Is Our Health Care Spending Worth It?

Is Our Health Care Spending Worth It?


“One big question in figuring out where to direct dollars to improve lives is how effectively we can get people to change behavior,” said Anupam Jena, a physician and an economist who does research at the Harvard Medical School. “It may be true that diet and exercise affect health a great deal, but getting people to make lifestyle changes is sometimes vastly more difficult than getting them to take a pill or undergo a procedure.”

Another limitation of studies like this is that they rely, in part, on assumptions and estimates. But careful work can help us gain confidence that they’re not driving the results. For example, according to research by the Harvard economist David Cutler and colleagues, reduced smoking rates and other changes known to have big effects on mortality — like fewer deaths from auto accidents — can explain only 21 percent of the nearly eight-year increase in longevity between 1960 and 2000. So it’s not implausible that the health system could explain a fairly large share of the rest of that gain.

Mr. Cutler’s work also compared the life-lengthening benefits of the health system with what it costs. In total, each additional year of life gained between 1960 and 2000 attributed to the health system cost nearly $20,000. When focused just on the same gain for 65-year-olds, the average cost was about $85,000.

Both figures are below the typical amounts that society is willing to spend to gain a year of life. There’s no ironclad way to pin down the willingness to pay for a year of life in good health, of course — and it’s quite a controversial subject, as you might imagine — but estimates extend to at least $150,000.

It’s findings like these that have led some scholars to argue that health care is so valuable that we should be willing to spend even more on it.

Since 2000, we certainly have.
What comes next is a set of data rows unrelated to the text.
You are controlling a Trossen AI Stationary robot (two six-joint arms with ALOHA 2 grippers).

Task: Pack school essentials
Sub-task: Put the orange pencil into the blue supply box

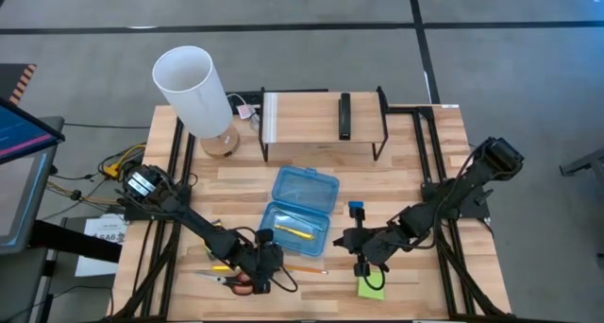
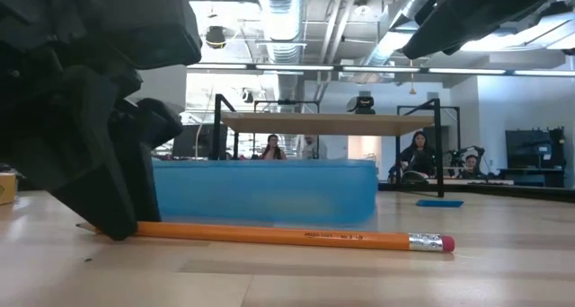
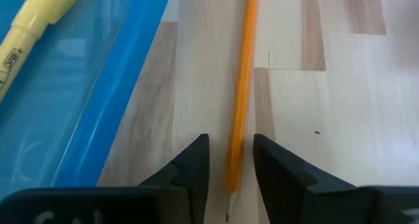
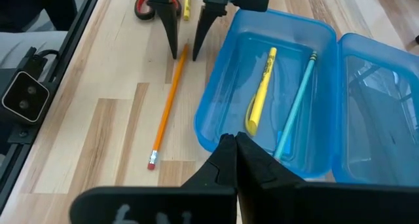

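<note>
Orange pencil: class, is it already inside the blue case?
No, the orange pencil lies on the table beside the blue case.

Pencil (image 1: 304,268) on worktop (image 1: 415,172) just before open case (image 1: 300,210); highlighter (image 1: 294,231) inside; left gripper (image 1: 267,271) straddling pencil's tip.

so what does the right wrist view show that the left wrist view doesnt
Only the right wrist view shows the orange pencil's eraser end, a teal pencil lying in the blue case, the red-handled scissors, the case's open lid, and the right claw shut and empty.

Only the left wrist view shows, up close, the left claw open and straddling the pencil near its tip.

Both show the orange pencil on the wooden table, the blue case, and the yellow highlighter inside it.
</note>
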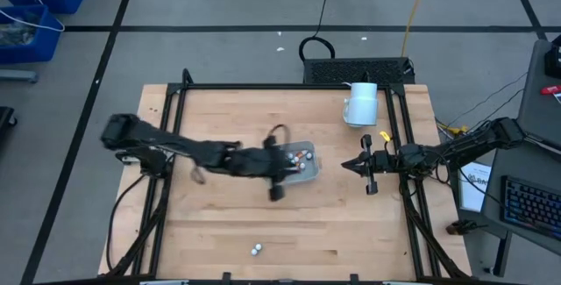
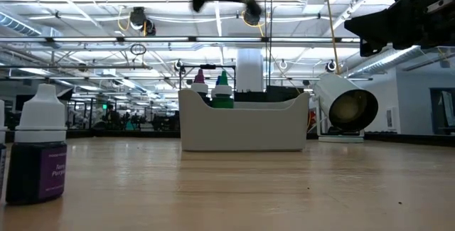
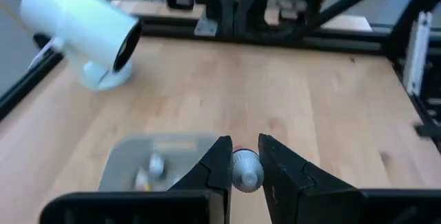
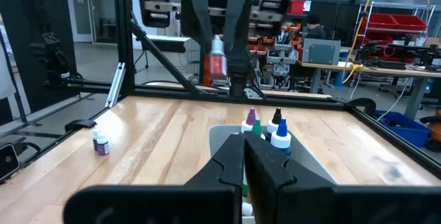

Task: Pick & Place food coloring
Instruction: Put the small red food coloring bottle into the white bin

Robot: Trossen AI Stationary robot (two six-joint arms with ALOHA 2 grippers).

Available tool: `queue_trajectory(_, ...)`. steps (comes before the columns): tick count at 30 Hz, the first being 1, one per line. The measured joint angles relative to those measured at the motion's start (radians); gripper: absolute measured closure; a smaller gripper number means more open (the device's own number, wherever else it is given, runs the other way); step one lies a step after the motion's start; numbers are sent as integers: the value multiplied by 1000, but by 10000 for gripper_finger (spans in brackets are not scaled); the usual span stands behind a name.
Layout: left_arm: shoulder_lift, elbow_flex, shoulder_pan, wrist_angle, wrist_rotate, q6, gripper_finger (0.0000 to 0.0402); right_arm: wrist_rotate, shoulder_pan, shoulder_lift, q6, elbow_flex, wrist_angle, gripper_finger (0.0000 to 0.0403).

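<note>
Food coloring bottle [image 3: 244, 171] pinched in left gripper [image 3: 242, 163], raised above tray [image 1: 302, 174]. Lone bottle [image 1: 256, 250] on tabletop [image 1: 219, 232], well apart from gripper. Right gripper [image 1: 346, 165] pressed together, idle beside tray. Risk: tilted release tips bottle off tray rim.

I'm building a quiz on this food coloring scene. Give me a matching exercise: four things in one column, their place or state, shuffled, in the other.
Things:
1. left tool
2. right tool
3. purple-labelled bottle
4. white cylinder

Places or states:
A. lying on its side near the table's far edge
B. shut, holding nothing
C. standing alone on the wood, apart from the tray
D. above the tray, gripping a red bottle

Pairs: 1-D, 2-B, 3-C, 4-A
</note>
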Motion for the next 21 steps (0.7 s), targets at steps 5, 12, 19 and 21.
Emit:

In that year, to obtain an additional year of life from the health system for a 65-year-old cost nearly $160,000, more than double what it was in 1980, according to Mr. Cutler’s study.

“What we really want to know is, how much does an extra dollar spent on health care buy us today?” Dr. Jena said. “Just as you can overdo it with exercise — jogging six days a week isn’t going to give you appreciably more benefit from jogging five days a week — you can do so with health care.” Studies are mixed on this point: Some suggest that spending more provides substantial additional benefit; some suggest it doesn’t.